人の声を機械的に加工し楽器のように使う、あるいは楽器の出す音を人の声とミックスする等の効果は1970年代からポップミュージックで広く使われています。スティーヴィー・ワンダーやピーター・フランプトン等のヒット曲、そして、ザップ(ロジャー)等のファンクのトレードマークとなっているトーキング・モジュレーターがそうですね。
クラシックロックを代表するイギリス出身のギタリスト、ピーター・フランプトンのヒット曲「ショー・ミー・ザ・ウェイ」を聴かれると「アァ、アレか」と気づかれると思います。

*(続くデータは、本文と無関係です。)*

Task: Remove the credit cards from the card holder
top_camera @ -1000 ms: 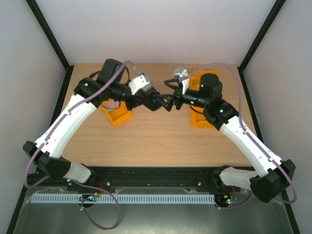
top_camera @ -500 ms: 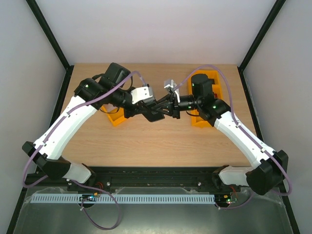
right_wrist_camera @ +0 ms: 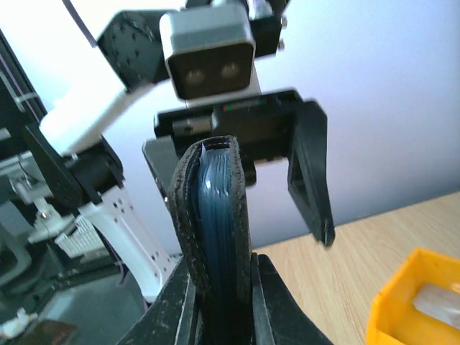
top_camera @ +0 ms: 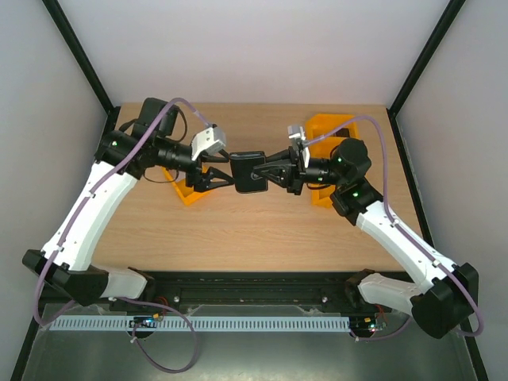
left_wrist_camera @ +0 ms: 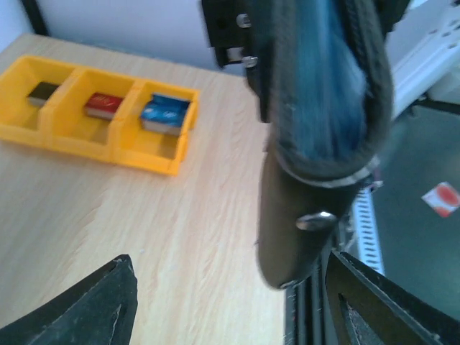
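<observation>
The black card holder [top_camera: 248,172] hangs in the air above the table's middle, with my right gripper [top_camera: 270,172] shut on its right side. In the right wrist view it stands edge-on between the fingers [right_wrist_camera: 277,302], and the teal-blue edges of the credit cards [right_wrist_camera: 218,215] show packed inside it. My left gripper [top_camera: 216,174] is open just left of the holder, with its jaws spread and not touching it. In the left wrist view the card holder [left_wrist_camera: 302,180] looms close and blurred, its metal clasp stud [left_wrist_camera: 316,220] showing, above my open left gripper [left_wrist_camera: 237,316].
An orange tray [top_camera: 190,193] lies under the left arm, and another orange tray [top_camera: 327,125] under the right arm. The left wrist view shows an orange tray [left_wrist_camera: 108,154] with a black block, a red block and a blue item in its compartments.
The right gripper closed on the card holder. The left gripper then let go, opened and drew back to the left. The holder now sits higher and flatter between both arms.
</observation>
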Robot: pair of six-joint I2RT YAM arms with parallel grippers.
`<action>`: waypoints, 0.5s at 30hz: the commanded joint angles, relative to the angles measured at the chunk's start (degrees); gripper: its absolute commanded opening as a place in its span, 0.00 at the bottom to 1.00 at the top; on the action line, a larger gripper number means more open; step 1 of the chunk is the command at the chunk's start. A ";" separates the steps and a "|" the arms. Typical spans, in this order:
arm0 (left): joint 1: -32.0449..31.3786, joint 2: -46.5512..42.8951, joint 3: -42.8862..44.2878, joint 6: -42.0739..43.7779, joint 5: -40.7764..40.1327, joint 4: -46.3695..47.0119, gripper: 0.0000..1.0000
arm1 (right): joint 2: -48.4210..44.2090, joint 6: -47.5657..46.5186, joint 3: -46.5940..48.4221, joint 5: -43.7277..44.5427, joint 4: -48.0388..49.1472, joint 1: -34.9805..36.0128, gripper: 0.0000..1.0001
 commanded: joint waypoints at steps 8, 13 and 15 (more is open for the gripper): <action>-0.10 -0.51 -3.52 -3.29 16.99 4.93 0.73 | -0.68 16.66 -3.02 4.22 23.16 0.33 0.02; -0.18 -0.12 -5.37 -13.39 15.54 12.47 0.65 | 0.21 16.67 -3.19 3.30 22.41 0.85 0.02; -0.63 0.25 -5.94 -15.27 15.21 13.93 0.60 | 0.13 16.00 -3.01 3.73 21.27 0.98 0.02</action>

◆Peter Frampton Show Me The Way (Live)
https://www.youtube.com/watch?v=UAynwzutk0A
現代では入力装置が口にホースを咥える大がかりな仕掛けが必要なトーキング・モジュレーターを使うのは様式美にこだわるファンク系のミュージシャン位でしょう。同様の効果を得られるヴォコーダーやオートチューン等が主です。
で、BAND-MAID「Manners」(『Unseen World』)なんですが、同じネオクラシックロック路線の「CHEMICAL REACTION」が、ワウペダル+カウベルで「20代のミュージシャンが考える高齢ロックファンへのホスピタリティ全力追及」みたいな仕上がりになっているのと比べ、「クラシックロック風ながらモダン」に仕上がっている感があります。
BAND-MAIDの前作アルバム『CONQUEROR』は、中ノ森文子さんのボーカルディレクションによる分厚い「コーラスの壁」が、カントリーを連想させるテンポと相まって1970年代のアメリカンプログレッシブハードロック(ボストン、カンサス、スティクスetc)風のテイストを実現していました。
『Unseen World』収録曲の「Manners」、リフを弾くというまでの長さではないのですが、人声を加工して楽器として使用し効果を出している点がユニーク。MVでは小鳩ミクさんが映し出されている「アーアアアアアアアッ♪」というパートです。ギターリフとこのボーカルパートが「Manners」を強く印象付けています。
一聴するとサイケデリックロック、ハードロック、ヘヴィメタル(ドゥームメタル)等のクラシックロック風でありながら、決してクラシックにとどまらないモダンさ。
BAND-MAID『Unseen World』は、初回限定盤のみDisc1[原点回帰-Roots]、Disc2[現点進化-Progress]のCD二枚組セットの構成です。クラシックでありながらモダンな「Manners」は両CDに同じテイクが収録され、原点回帰(ルーツ)と現点進化(プログレッシブ)をつなぐ役割を果たす位置づけの曲なのです。
◆BAND-MAID / Manners (Official Music Video)
https://www.youtube.com/watch?v=-FWuMx_pkH4
◆Roger - I Want To Be Your Man (Official Music Video)
https://www.youtube.com/watch?v=c1xf_RWhwso
◆Whiskey Dust 2020.10.18 @ Atsugi THUNDER SNAKE, Kanagawa
サイケでドゥームなHR/HMを得意とするWhiskey Dust。「マネキン」の1970年代ハードロック風のくどいエンディングがナイスですね。